▶ [Exercise description]: Copy out the data line by line exactly, from its start to the line bearing "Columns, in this", inclusive.

▶ [Provided data]:

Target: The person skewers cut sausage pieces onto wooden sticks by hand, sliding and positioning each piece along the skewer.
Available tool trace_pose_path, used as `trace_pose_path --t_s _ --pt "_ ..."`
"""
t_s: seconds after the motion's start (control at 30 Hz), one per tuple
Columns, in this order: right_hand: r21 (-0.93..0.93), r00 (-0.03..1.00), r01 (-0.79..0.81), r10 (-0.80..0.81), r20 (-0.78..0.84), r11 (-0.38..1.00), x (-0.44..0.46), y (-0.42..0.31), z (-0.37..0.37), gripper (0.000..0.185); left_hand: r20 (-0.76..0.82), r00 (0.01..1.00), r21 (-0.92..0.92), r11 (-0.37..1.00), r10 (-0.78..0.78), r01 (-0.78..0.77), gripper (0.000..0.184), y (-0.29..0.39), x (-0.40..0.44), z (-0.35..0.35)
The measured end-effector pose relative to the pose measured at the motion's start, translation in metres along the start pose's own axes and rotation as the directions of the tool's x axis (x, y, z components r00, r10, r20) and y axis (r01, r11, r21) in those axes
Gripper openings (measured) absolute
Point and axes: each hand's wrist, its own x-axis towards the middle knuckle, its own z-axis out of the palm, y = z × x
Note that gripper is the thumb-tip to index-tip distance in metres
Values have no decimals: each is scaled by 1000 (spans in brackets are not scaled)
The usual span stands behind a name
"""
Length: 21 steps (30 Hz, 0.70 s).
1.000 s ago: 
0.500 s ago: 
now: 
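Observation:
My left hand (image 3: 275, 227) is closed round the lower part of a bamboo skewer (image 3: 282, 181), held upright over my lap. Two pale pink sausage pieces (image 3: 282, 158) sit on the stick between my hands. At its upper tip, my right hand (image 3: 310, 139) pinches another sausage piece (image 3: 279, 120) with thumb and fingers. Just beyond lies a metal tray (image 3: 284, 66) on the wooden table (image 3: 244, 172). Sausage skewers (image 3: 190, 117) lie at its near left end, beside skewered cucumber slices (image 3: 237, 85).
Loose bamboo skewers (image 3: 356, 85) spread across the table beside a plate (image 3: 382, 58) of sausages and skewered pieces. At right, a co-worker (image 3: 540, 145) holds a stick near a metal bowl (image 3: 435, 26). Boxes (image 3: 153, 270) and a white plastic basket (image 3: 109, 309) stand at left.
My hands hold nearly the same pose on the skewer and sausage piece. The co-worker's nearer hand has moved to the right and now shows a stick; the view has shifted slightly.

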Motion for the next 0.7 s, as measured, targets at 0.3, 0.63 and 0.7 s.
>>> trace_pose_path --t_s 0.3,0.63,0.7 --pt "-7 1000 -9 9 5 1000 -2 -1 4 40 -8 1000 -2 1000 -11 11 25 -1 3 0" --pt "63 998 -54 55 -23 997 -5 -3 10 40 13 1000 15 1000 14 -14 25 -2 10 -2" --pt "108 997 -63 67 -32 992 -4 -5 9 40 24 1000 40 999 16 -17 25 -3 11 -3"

▶ [Response to this task]:
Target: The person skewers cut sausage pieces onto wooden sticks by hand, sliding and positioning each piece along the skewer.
Available tool trace_pose_path, used as `trace_pose_path --t_s _ --pt "_ ..."`
"""
t_s: seconds after the motion's start (control at 30 Hz), one per tuple
Columns, in this order: right_hand: r21 (-0.93..0.93), r00 (-0.03..1.00), r01 (-0.79..0.81), r10 (-0.80..0.81), r20 (-0.78..0.84), r11 (-0.38..1.00), x (-0.44..0.46), y (-0.42..0.31), z (-0.37..0.37), gripper (0.000..0.185); left_hand: r20 (-0.76..0.82), r00 (0.01..1.00), r21 (-0.92..0.92), r11 (-0.37..1.00), r10 (-0.78..0.78), r01 (-0.78..0.77), gripper (0.000..0.184), y (-0.29..0.39), x (-0.40..0.44), z (-0.35..0.35)

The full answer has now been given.